What you should do -> Reprint the full listing exactly.

Supplied data ->
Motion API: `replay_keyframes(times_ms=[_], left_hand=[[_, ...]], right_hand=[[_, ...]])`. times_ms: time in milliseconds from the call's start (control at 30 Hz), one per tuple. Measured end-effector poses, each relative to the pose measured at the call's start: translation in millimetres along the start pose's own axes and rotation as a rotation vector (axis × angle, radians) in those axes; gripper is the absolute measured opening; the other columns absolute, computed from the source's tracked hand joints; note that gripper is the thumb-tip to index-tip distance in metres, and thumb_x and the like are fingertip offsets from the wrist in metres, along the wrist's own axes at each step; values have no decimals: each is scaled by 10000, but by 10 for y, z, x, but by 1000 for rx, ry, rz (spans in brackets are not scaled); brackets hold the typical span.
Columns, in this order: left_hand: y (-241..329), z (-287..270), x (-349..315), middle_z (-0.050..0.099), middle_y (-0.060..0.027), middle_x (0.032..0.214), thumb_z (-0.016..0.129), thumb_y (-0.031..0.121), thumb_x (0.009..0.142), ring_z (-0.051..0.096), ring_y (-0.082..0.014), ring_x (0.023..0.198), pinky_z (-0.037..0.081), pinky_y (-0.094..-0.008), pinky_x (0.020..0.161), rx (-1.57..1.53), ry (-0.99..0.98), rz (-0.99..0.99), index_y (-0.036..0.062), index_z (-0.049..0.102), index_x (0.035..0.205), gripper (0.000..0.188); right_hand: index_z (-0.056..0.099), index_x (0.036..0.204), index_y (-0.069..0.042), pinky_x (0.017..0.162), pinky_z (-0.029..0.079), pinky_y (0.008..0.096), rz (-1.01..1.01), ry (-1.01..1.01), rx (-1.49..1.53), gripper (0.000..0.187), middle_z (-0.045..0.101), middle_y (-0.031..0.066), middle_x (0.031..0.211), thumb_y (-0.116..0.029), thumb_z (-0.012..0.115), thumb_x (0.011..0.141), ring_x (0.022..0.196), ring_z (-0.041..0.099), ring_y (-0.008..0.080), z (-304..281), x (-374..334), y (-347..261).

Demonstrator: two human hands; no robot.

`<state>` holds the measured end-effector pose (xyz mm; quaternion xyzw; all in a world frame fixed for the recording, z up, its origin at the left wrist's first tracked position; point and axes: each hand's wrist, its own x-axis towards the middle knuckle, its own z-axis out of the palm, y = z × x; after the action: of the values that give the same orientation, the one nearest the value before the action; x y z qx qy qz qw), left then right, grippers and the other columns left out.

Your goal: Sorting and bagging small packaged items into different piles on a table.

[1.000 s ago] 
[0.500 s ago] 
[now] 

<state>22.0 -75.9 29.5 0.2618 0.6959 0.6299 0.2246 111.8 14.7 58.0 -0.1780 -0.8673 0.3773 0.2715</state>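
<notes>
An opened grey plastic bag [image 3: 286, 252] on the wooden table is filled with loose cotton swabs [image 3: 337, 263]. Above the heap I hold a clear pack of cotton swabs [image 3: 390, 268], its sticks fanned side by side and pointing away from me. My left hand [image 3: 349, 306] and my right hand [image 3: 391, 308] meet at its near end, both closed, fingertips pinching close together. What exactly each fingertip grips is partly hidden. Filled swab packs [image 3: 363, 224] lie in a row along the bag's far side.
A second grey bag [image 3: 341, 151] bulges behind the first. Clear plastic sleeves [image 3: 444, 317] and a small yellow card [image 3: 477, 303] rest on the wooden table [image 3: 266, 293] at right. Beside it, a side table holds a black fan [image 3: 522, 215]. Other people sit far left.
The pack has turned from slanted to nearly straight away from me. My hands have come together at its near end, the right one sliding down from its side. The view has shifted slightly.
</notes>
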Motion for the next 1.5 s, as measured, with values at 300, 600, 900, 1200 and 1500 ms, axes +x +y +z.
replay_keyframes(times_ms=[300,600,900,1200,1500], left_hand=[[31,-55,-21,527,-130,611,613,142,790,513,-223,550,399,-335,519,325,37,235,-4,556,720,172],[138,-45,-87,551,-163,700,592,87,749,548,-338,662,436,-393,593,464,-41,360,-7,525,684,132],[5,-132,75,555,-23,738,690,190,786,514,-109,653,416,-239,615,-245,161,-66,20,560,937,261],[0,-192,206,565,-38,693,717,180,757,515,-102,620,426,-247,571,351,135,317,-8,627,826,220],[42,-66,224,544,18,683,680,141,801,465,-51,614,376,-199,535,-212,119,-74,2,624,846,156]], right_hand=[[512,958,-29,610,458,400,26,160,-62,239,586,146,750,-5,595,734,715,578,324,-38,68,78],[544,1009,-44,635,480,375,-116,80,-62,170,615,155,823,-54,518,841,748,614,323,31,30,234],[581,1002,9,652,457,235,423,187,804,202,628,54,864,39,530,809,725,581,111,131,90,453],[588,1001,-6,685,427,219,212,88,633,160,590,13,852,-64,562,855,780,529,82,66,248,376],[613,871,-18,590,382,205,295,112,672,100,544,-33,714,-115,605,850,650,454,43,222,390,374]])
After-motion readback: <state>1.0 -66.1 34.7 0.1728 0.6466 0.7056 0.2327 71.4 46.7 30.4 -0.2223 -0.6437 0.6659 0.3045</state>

Task answer ->
Motion API: `replay_keyframes(times_ms=[_], left_hand=[[_, ...]], right_hand=[[_, ...]])`. times_ms: time in milliseconds from the call's start (control at 30 Hz), one per tuple. Measured end-effector poses, each relative to the pose measured at the call's start: translation in millimetres along the start pose's own axes and rotation as a rotation vector (axis × angle, radians) in those axes; gripper is the absolute measured opening; the other columns absolute, computed from the source's tracked hand joints; note that gripper is the thumb-tip to index-tip distance in metres, and thumb_x and the like are fingertip offsets from the wrist in metres, along the wrist's own axes at each step; values have no decimals: each is scaled by 10000, but by 10 for y, z, x, but by 1000 for rx, ry, rz (spans in brackets are not scaled); brackets hold the typical span.
Columns, in this order: left_hand: y (-241..329), z (-287..270), x (-349..315), middle_z (-0.050..0.099), middle_y (-0.060..0.027), middle_x (0.032..0.214), thumb_z (-0.016..0.129), thumb_y (-0.031..0.121), thumb_x (0.009..0.142), ring_z (-0.051..0.096), ring_y (-0.082..0.014), ring_x (0.023..0.198), pinky_z (-0.037..0.081), pinky_y (-0.094..-0.008), pinky_x (0.020..0.161), rx (-1.57..1.53), ry (-0.99..0.98), rz (-0.99..0.99), index_y (-0.036..0.062), index_z (-0.049..0.102), index_x (0.035..0.205), gripper (0.000..0.188); right_hand: index_z (-0.056..0.099), index_x (0.036..0.204), index_y (-0.069..0.042), pinky_x (0.017..0.162), pinky_z (-0.029..0.079), pinky_y (0.008..0.096), rz (-1.01..1.01), ry (-1.01..1.01), rx (-1.49..1.53), gripper (0.000..0.187), middle_z (-0.045..0.101), middle_y (-0.031..0.066), middle_x (0.031..0.211), thumb_y (-0.116..0.029), thumb_z (-0.012..0.115), thumb_x (0.011..0.141), ring_x (0.022..0.196), ring_z (-0.041..0.099), ring_y (-0.008..0.080), z (-304..281), x (-374..334), y (-347..261).

Demonstrator: two human hands; no robot.

`<state>` holds the measured end-effector pose (xyz mm; quaternion xyzw; all in a world frame fixed for the recording, z up, its origin at the left wrist's first tracked position; point and axes: each hand's wrist, its own x-axis towards the middle knuckle, its own z-axis out of the palm, y = z × x; after the action: of the values that give the same orientation, the one nearest the value before the action; x y z qx qy qz qw), left then right, grippers and the other columns left out.

Your goal: Sorting and bagging small packaged items into different piles on a table.

[1.000 s ago] 
[0.500 s ago] 
[now] 

<state>22.0 -75.9 29.5 0.2618 0.6959 0.6299 0.2246 111.8 14.7 58.0 -0.1780 -0.8673 0.3773 0.2715</state>
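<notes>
An opened grey plastic bag [image 3: 286, 252] on the wooden table is filled with loose cotton swabs [image 3: 337, 263]. Above the heap I hold a clear pack of cotton swabs [image 3: 390, 268], its sticks fanned side by side and pointing away from me. My left hand [image 3: 349, 306] and my right hand [image 3: 391, 308] meet at its near end, both closed, fingertips pinching close together. What exactly each fingertip grips is partly hidden. Filled swab packs [image 3: 363, 224] lie in a row along the bag's far side.
A second grey bag [image 3: 341, 151] bulges behind the first. Clear plastic sleeves [image 3: 444, 317] and a small yellow card [image 3: 477, 303] rest on the wooden table [image 3: 266, 293] at right. Beside it, a side table holds a black fan [image 3: 522, 215]. Other people sit far left.
The pack has turned from slanted to nearly straight away from me. My hands have come together at its near end, the right one sliding down from its side. The view has shifted slightly.
</notes>
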Motion for the next 1.5 s, as measured, with values at 300, 600, 900, 1200 and 1500 ms, axes +x +y +z.
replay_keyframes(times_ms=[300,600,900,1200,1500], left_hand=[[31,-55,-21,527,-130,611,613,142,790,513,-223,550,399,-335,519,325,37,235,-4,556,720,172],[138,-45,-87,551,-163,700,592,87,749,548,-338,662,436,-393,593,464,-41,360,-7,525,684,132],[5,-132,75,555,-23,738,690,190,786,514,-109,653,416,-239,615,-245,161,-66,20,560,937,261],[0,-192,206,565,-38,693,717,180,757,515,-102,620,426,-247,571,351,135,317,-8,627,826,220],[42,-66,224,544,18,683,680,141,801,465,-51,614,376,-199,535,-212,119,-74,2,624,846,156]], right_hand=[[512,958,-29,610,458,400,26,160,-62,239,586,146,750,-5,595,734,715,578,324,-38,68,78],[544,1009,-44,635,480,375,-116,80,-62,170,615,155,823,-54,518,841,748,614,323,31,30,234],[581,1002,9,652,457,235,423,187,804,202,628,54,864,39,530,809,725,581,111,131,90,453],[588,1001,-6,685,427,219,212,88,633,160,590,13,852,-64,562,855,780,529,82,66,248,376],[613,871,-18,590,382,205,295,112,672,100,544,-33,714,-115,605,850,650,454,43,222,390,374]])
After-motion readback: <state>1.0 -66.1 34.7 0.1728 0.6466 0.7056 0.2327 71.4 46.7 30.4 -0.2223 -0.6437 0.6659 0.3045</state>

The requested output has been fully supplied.